And so I wouldn’t say that a well-designed Friendly AI must necessarily refuse to push that one person off the ledge to stop the train. Obviously, I would expect any decent superintelligence to come up with a superior third alternative. But if those are the only two alternatives, and the FAI judges that it is wiser to push the one person off the ledge—even after taking into account knock-on effects on any humans who see it happen and spread the story, etc.—then I don’t call it an alarm light, if an AI says that the right thing to do is sacrifice one to save five. Again, I don’t go around pushing people into the paths of trains myself, nor stealing from banks to fund my altruistic projects. …
This bit sounds a little alarming considering how much more seriously Eliezer has taken other kinds of AI problems before, for an example in this post.
I appreciate the straightforward logic of simply choosing the distinctly better option between two outcomes, but what this is lacking is the very automatic way for people to perceive things as agents and that I find it very alarming if an agent does not pay extra attention to the fact that it’s actions are leading to someone being harmed—I’d say people acting that way could potentially be very Unfriendly.
Although the post is titled “Ends Don’t Justify Means” it also carries that little thing in the parenthesis (Among Humans) … And it’s not like inability to generate better options is proper justification for taking action resulting into someone being harmed and other people not being harmed—even if it is the better of two evils. Or at least I find that in particular very “alarming”.
Humans have an intrinsic mode to perceive things as agents, but it’s not just our perception, instead sometimes things actually behave like agents—unless we consider the quite accurate anticipations often provided by models functioning on an agent basis a mere humane flaw. For the sake of simplicity let’s illustrate by saying that someone else finds the superior third option, but in the meanwhile this particular agent unable to find that particular third option, decides to go for the better outcome of sacrificing one to save five. In such a case it would be a mistake. It’s also taking a more active role in the causal chain of events influenced by agents.
Point being, I think it’s plausible to propose that a friendly AI would NOT make that decision, because it should not be in the position to make that decision, and therefore potential harm and tragedy occurring would not originate from the AI. I’m not saying that it’s the wrong decision, but certainly it should not be an obvious decision—unless this is what we’re really talking about.

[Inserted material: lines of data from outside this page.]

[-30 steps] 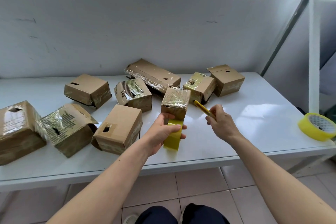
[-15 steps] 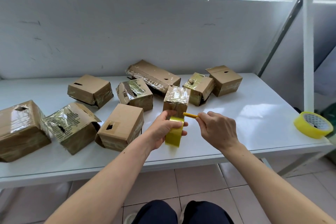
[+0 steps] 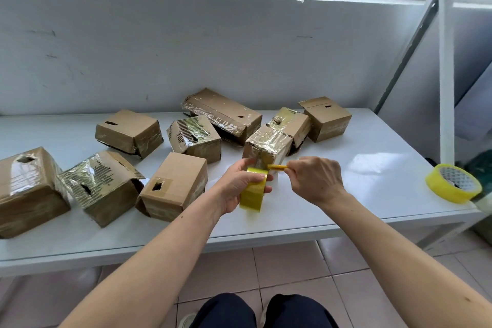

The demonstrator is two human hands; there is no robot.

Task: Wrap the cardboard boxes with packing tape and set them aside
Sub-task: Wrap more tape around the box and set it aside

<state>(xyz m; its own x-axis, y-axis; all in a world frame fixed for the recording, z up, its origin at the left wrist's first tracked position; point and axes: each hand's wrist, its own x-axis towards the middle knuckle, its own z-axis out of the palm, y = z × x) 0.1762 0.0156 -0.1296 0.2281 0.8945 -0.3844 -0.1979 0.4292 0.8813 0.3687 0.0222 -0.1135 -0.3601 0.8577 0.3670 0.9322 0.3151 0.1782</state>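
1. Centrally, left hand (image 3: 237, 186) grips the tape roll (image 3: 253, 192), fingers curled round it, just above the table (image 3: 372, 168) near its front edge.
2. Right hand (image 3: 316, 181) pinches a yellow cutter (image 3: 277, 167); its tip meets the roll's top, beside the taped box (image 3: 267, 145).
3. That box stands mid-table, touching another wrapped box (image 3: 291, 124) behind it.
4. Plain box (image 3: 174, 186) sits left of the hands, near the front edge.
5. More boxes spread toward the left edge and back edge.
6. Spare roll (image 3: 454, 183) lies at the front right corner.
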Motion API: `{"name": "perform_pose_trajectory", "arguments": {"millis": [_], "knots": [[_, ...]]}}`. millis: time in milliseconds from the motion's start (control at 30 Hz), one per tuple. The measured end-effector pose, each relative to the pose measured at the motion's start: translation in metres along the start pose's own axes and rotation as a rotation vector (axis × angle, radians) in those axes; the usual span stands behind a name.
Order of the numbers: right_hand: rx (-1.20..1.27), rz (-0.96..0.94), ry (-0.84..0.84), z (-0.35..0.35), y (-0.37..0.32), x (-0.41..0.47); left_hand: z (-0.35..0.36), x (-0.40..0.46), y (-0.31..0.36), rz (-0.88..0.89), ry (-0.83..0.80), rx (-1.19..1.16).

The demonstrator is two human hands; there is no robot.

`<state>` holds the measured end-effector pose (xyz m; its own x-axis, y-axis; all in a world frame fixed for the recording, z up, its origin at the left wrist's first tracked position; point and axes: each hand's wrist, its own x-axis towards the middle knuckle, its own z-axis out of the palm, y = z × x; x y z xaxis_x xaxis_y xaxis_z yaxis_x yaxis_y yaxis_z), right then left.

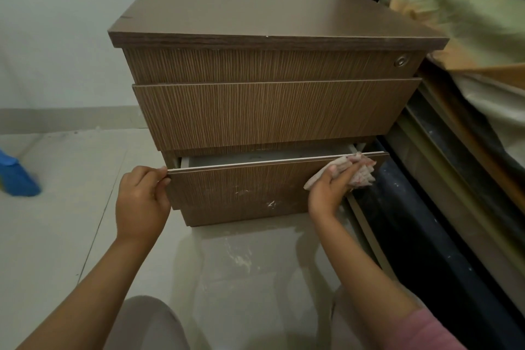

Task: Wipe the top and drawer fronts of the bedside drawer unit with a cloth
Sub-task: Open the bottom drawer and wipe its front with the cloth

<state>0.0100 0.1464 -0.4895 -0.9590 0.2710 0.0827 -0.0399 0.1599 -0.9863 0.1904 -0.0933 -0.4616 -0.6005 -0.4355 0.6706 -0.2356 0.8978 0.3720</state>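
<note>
A brown wood-grain bedside drawer unit (255,111) stands on the tiled floor, its flat top (255,8) bare. The bottom drawer (241,187) is pulled out a little, with white smudges on its front. My left hand (142,196) grips the top left corner of that drawer front. At the drawer's top right corner, my right hand (332,190) holds a crumpled pale pinkish cloth (358,170) pressed against the front. The two upper drawers look shut; the top one has a round lock (401,60).
A bed with a dark frame (426,221) and a green-orange pillow (468,14) stands close against the unit's right side. A blue broom head (15,176) lies on the floor at the left. A white wall is behind. My knees show at the bottom.
</note>
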Motion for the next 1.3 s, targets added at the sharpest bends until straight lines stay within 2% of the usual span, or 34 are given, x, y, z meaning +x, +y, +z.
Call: {"name": "perform_pose_trajectory", "arguments": {"millis": [100,367,500,633,867,1100,1200,1300], "knots": [[-0.037,-0.093,-0.007,0.006,-0.003,-0.004,-0.001,-0.001,0.001,-0.007,-0.002,0.0],[-0.064,-0.071,0.042,-0.005,0.0,0.015,0.0,0.0,-0.001,-0.005,-0.004,-0.007],[-0.027,0.008,0.092,-0.012,-0.005,0.027,0.0,0.0,-0.001,0.0,0.006,-0.007],[0.061,0.185,0.131,-0.013,-0.005,0.03,0.0,0.0,-0.001,0.001,0.008,-0.005],[0.065,0.258,0.126,-0.007,0.003,0.018,0.0,0.0,0.0,-0.002,0.001,0.0],[-0.019,0.004,0.097,0.002,-0.013,0.01,0.002,-0.001,-0.002,-0.007,0.013,-0.006],[-0.053,-0.179,-0.011,0.011,-0.007,-0.014,0.002,-0.001,-0.002,-0.007,0.016,-0.012],[-0.073,-0.193,-0.125,0.021,0.013,-0.032,0.002,-0.001,-0.003,-0.003,0.005,-0.012]]}}
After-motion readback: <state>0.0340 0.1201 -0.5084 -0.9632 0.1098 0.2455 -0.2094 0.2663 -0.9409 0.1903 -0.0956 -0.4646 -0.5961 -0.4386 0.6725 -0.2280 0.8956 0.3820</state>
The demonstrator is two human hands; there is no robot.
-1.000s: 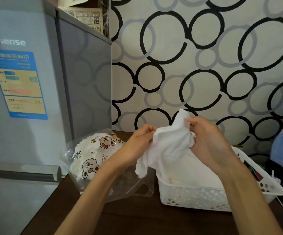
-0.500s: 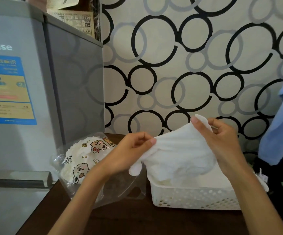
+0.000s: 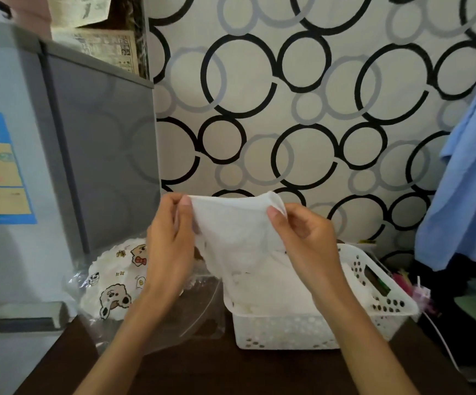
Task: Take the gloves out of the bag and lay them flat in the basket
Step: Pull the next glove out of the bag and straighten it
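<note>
My left hand [image 3: 171,246] pinches white glove [image 3: 236,238] at top left corner; my right hand [image 3: 305,240] pinches top right corner. Glove stretched between hands, held above white basket [image 3: 288,332], lower edge hanging toward white cloth already inside. Clear bag [image 3: 117,283] with printed gloves sits left of basket on dark table [image 3: 231,372].

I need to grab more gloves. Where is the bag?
In the head view, the clear bag lies on the dark table, left of the white basket, beside the grey fridge.
</note>
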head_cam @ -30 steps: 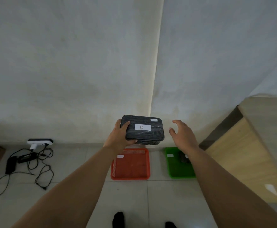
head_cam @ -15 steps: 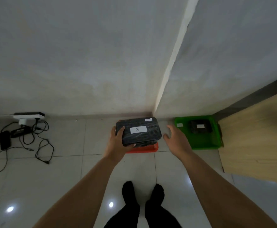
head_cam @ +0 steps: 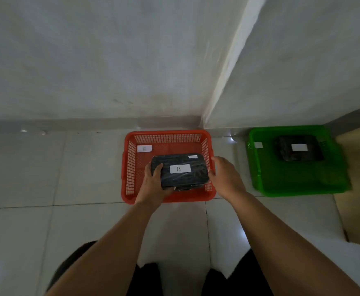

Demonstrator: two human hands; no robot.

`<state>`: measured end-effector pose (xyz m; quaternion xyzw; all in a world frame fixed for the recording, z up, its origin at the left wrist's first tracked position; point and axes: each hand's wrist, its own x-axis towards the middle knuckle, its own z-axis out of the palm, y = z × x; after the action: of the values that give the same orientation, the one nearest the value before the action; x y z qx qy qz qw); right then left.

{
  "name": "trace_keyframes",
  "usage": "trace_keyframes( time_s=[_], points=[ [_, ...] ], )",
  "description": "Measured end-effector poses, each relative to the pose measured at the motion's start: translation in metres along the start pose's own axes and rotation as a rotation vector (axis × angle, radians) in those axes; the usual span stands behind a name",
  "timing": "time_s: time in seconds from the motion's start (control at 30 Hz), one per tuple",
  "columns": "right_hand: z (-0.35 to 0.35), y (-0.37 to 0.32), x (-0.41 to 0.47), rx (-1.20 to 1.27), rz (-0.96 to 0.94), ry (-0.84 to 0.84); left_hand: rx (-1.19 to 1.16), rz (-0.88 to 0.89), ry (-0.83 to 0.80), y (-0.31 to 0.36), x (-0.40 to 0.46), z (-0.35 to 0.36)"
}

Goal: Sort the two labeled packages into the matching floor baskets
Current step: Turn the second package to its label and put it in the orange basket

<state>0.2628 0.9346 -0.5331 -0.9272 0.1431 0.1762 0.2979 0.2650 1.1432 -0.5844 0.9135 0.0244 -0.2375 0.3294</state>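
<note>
A black wrapped package (head_cam: 180,170) with a white "B" label is gripped at its left end by my left hand (head_cam: 153,182). It hangs over the front part of the red floor basket (head_cam: 128,167), which carries a white "B" tag on its back left wall. My right hand (head_cam: 226,178) hovers open just right of the package, fingers apart, over the basket's right rim. To the right, the green basket (head_cam: 266,180) holds a second black package (head_cam: 298,148) with a white label I cannot read.
Both baskets stand on pale floor tiles against the white wall corner. A wooden cabinet side (head_cam: 358,189) rises right of the green basket. My dark-clothed legs (head_cam: 145,278) show at the bottom edge.
I have bent down closer to the floor. My left hand has lowered the B package from chest height down over the red basket, and my right hand has followed beside it.
</note>
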Motion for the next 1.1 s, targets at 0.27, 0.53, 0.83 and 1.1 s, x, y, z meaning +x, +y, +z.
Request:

People doing this I think is a problem because people suck at genuinely deciding based on the issues. I would rather live in a society where people were such that they could be trusted with the responsibility to push guys in front of trains if they had sufficient grounds to reasonably believe this was a genuine positive action. But knowing that people are not such, I would much rather they didn’t falsely believe they were, even if it sometimes causes suboptimal decisions in train scenarios.
In such a case it would be a mistake.
I don’t think you can automatically call a suboptimal decision a mistake.
This actually has a real-life equivalent, in the situation of having to shoot down a plane that is believed to be in the control of terrorists and flying towards a major city. I would not want to be in the position of that fighter pilot, but I would also want him to fire.
And I’m much more willing to trust a FAI with that call than any human.
I don’t think you can automatically call a suboptimal decision a mistake.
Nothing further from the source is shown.